AI预测错了谁负责谁在承担代价
政务资料并不是社会现实自然留下的痕迹。哪些事件可以被登记,哪些问题被算作风险,哪些投诉被归入重复信访,哪些失业者被称为灵活就业,哪些企业问题需要上报,都是政治与行政选择的结果。资料在进入模型以前,已历经干部考核、部门利益、平台审查和对上负责的层层加工。
换句话说,AI模型可以读到的未必是中国社会,而是中国官僚体系允许被写进表格的中国。
这会形成一个非常危险的回馈循环。地方政府先为了考核清洗资料,模型再根据清洗后的资料作出高置信度判断;上级把模型输出视为客观证据,进而要求地方依照模型分配资源与处置风险;不符合模型判断的现实,则更难进入下一轮资料。最后不是模型逐渐接近现实,而是现实被迫向模型靠拢。这里面的差距,就是治理的风险。
预测模型还可能制造另一种自我证明。系统把某家企业列为讨薪风险,政府提前介入,最终没有发生抗议,部门便可以把结果记作模型预测成功。但事件本来是否会发生,没有人知道;企业和工人是否因错误预警承受额外监控、约谈或污名,也很少进入绩效报表。因此AI介入会成为一个单向“棘轮”,出现AI预测的风险,介入解决证明了AI的有效;出现了AI未预测到的风险,这不证明AI无效,反而是需要更大力度使用AI的证明。
系统和党考量的是“避免了多少危险”,个人承担的则是那些被定义为危险的代价。
这使中国AI治理最重要的问题变得非常简单:模型预测错了,谁负责?一个人被列为风险对象后,能不能申诉?

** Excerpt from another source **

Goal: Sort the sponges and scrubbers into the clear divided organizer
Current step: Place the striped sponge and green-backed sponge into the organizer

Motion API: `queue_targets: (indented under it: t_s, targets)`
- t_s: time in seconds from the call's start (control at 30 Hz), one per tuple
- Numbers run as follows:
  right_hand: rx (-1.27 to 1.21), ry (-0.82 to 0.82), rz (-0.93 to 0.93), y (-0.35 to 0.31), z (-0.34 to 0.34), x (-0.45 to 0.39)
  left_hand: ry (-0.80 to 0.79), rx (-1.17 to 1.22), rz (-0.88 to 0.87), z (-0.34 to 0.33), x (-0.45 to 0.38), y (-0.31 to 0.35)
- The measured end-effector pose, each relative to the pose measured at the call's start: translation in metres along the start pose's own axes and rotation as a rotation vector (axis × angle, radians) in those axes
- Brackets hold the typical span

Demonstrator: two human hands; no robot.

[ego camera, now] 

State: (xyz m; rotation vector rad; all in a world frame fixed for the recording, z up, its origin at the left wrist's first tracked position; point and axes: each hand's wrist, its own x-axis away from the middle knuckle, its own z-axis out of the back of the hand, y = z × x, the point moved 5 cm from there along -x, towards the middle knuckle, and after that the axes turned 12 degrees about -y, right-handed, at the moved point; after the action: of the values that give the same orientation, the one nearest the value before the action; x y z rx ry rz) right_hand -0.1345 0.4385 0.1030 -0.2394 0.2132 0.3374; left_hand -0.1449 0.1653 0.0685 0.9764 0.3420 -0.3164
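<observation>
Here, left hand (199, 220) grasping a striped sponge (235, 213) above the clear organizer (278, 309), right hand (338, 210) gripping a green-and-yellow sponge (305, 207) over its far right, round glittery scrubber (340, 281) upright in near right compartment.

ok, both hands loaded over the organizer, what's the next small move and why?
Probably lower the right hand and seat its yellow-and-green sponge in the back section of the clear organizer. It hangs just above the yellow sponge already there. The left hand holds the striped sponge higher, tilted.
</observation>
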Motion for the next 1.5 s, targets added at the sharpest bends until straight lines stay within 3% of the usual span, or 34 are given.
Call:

现有政策已经开始要求全流程管理、人工复核与“人工兜底”(由专人负责善后)。这些原则并非毫无意义,但它们主要回答政府应当如何安全使用模型,并没有清楚回答被模型判错的人如何恢复权利。谁必须提供解释?资料错误由谁更正?行政处分能否暂停?名誉、工作与经济损失如何补偿?在一个本来就几乎没有任何问责性的社会,AI偏误的行政问责同样难如登天。
更麻烦的是,“人工复核”很容易成为一种形式,AI产出大量中间成果,官僚会像进入用Vibe Coding的人一样,面对AI写下的几千字确认文档闭眼点击“确认”。
对一名基层干部而言,依照模型处置,即使后来出错,也可以说自己遵循了系统;否定模型,若事件真的发生,责任却可能完全落到自己身上。在这种考核结构中,人工不会自然成为模型的纠错者,反而很可能成为替模型签字的人。
这就是自动化偏误:人类名义上仍然作出最后决定,实际上却因模型的权威、工作压力与责任风险而跟随系统。AI没有消灭官僚责任,只是让责任更容易被转移。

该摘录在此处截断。